Poet M.C. Richards asks, "In the beginning was the word, but what preceded the word?" Her answer is: SILENCE

A people poverty-stricken for quiet, we! ... Probably never in the history of the world has there been as much noise and as little time in the day for quiet... Carlyle wrote, "Silence is the element in which great things fashion themselves," while Einstein believed that imagination is more important than knowledge. If like prayer, imagination needs silence in which to grow, are we not depriving our very souls with such world-wide noise pollution?

In silence and solitude that you will find your most meaningful real moments

It is often in silence and solitude that you will find your most meaningful real moments. Silence nourishes the soul and heals the heart. It creates an insulated space between you and the noisy, demanding world you live in, a womb of stillness in which you can be reborn over and over again. Silence has a regenerative power of its own. It is sacred. It returns you home. Solitude is very necessary for silences to go deep... Silence will help you see clearly, sometimes for the first time, exactly what is out of balance in your life. When you make the time for the apparent non-doing of silence and solitude, your doing will become much more effective and meaningful.

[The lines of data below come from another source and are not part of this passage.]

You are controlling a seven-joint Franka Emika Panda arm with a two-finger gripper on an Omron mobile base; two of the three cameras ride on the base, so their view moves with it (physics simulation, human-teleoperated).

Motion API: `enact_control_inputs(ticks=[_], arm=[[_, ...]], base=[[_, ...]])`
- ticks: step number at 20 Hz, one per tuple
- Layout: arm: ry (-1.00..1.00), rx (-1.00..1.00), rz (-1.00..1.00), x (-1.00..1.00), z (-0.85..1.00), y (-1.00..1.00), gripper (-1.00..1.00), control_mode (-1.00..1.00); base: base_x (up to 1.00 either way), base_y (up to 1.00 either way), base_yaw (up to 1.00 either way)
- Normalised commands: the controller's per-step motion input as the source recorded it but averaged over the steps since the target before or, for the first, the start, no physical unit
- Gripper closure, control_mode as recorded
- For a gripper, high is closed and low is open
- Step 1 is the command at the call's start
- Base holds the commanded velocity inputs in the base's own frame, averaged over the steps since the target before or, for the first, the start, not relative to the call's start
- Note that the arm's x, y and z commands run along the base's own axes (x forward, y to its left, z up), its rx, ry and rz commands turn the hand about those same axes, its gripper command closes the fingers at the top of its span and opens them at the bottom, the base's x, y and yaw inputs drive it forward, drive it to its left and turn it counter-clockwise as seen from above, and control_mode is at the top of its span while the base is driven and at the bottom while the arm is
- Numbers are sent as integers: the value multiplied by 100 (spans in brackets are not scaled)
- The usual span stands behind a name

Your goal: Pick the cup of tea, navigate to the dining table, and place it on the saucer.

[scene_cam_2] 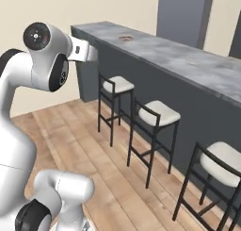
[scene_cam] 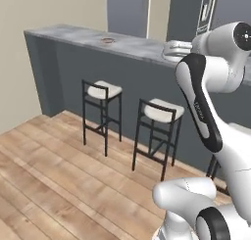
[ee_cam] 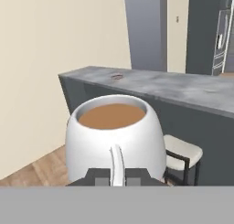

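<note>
At about ten o'clock in the left base view, the saucer [scene_cam: 108,40] lies flat on the grey marbled tabletop of the dining table [scene_cam: 68,36], close to that counter's far end and set back from its front edge. It sits bare, ready to take a cup. In the right base view the same dish [scene_cam_2: 125,37] falls near twelve o'clock, well apart from the arm.

Below the tabletop, black-framed stools [scene_cam: 104,111] with pale seats stand in a row along the dark counter body, on the wooden floor [scene_cam: 54,175]. Their line probably limits how close the base can drive before the arm must reach over them.

In the hand view, the cup of tea [ee_cam: 114,138] sits at the centre, upright, brown tea level and below the rim. Its handle runs down at six o'clock between the two dark fingertips [ee_cam: 98,176] of the hand [ee_cam: 115,177], which is closed to a narrow gap around that handle and carries the cup clear of any surface. Held level like this, the tea is unlikely to spill during travel.

The saucer [ee_cam: 117,76] appears just above the cup's rim, at twelve o'clock, so the hand seems aimed at it, though the cup is far from it. Picking looks done; approach and placing remain.
</note>
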Motion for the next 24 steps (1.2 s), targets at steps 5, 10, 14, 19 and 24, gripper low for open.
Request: enact_control_inputs(ticks=[5,10,14,19,24], arm=[[0,0,0,0,0,0,100,100],[0,0,0,0,0,0,100,100],[0,0,0,0,0,0,100,100],[0,0,0,0,0,0,100,100],[0,0,0,0,0,0,100,100]], base=[[100,49,-31],[100,61,-30],[100,66,-34],[100,63,-40],[100,64,-42]])
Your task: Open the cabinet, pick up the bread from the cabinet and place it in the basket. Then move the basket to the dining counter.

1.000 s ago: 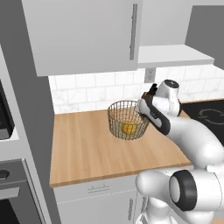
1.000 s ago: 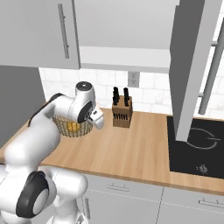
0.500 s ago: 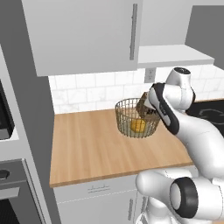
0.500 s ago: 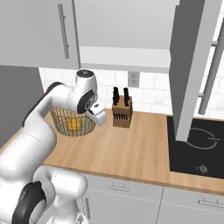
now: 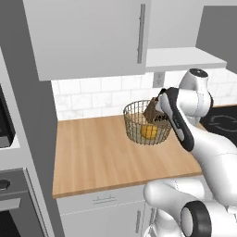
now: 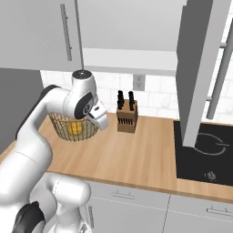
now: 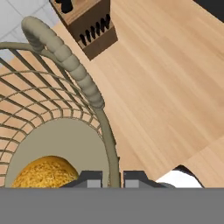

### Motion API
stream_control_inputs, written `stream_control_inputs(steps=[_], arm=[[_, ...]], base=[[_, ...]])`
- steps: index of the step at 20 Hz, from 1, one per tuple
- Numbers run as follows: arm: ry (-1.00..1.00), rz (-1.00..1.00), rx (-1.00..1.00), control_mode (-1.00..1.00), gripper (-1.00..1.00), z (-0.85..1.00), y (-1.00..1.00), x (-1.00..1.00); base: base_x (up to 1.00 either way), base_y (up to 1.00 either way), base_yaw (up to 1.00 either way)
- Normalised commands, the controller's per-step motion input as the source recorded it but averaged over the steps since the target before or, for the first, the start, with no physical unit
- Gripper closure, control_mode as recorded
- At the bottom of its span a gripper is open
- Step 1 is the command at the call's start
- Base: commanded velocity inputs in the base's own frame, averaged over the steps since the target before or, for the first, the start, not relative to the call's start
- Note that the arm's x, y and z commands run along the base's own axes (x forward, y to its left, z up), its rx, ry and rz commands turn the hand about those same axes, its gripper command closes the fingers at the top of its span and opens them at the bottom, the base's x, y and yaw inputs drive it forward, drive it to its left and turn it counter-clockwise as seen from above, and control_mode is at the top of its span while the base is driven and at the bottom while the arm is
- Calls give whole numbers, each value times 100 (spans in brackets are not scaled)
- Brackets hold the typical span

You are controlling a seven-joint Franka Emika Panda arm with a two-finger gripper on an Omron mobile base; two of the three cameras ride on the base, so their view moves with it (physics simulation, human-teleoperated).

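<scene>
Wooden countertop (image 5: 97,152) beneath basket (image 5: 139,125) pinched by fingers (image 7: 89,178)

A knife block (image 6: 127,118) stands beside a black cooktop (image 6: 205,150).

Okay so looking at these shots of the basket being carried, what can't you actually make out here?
- Basket, right base view: its right side is hidden behind the arm's wrist.
- Bread, hand view: its lower part is cut off at the bottom of the picture.
- Gripper, hand view: just the fingertips show, closed on the basket's rim wire.
- Knife block, left base view: mostly hidden by basket mesh and the arm.
</scene>
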Motion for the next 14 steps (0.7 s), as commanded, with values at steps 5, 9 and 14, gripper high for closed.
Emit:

There are few things as powerful as solitude

There are few things as powerful as solitude to help you get in touch with your inner self -- especially when that solitude is accompanied by silence and the elimination of outside stimuli... Solitude give you the opportunity to confront your inner self in ways that few other endeavors can. Out of your times of solitude come serenity, peace of mind, and unparalleled opportunities to connect with your soul.

Solitude builds up

Solitude builds up, affords a conscious setting in which significant growth in the life of the Spirit can take place. Solitude is a gift of time without accompanying distraction, an opportunity to keep company with one's own soul. It is where the Spirit can help one harness one's own cross in such a way that it can be carried without too great strain... Solitude is conducive to journaling, reflection, meditation and is indispensable to contemplation.

God wanted me empty, alone, silent and watchful

I watched ice form on the river outside my window one Sunday afternoon and felt loneliness more intense than any I could remember since childhood. The day had grown incredibly still -- so deep it seemed poised at the edge of eternity... Nearly empty, I could not hope to fill myself -- certainly not with human companionship -- and I began to sense that this was exactly as it should be. God wanted me empty, alone, silent and watchful. I was suffering from both sever laryngitis and a lame leg, and had to laugh at myself, wondering if I was really so dense that God had to resort to these extremes in order to get me to shut up and be still.

To move toward the desert

To move toward the desert where interior prayer and interior transformation can take place means a willingness to go into the desert, to learn to shut the door, and to move into the necessary solitude which prayer and the deeper levels of worship require.

If we cannot be still

If we cannot wait,
we cannot know the
right time to move.

If we cannot be still,
our actions will have
gathered no power.

Solitude is a return to one's own self

Solitude is a return to one's own self when the world has become filled with people and too much of a response to others. Solitude is as much an intrinsic desire in us as our gregariousness. Hermits, solitary thinkers, independent spirits, recluses, although often stigmatized in the modern world, are healthy expressions of our dialogue with ourself.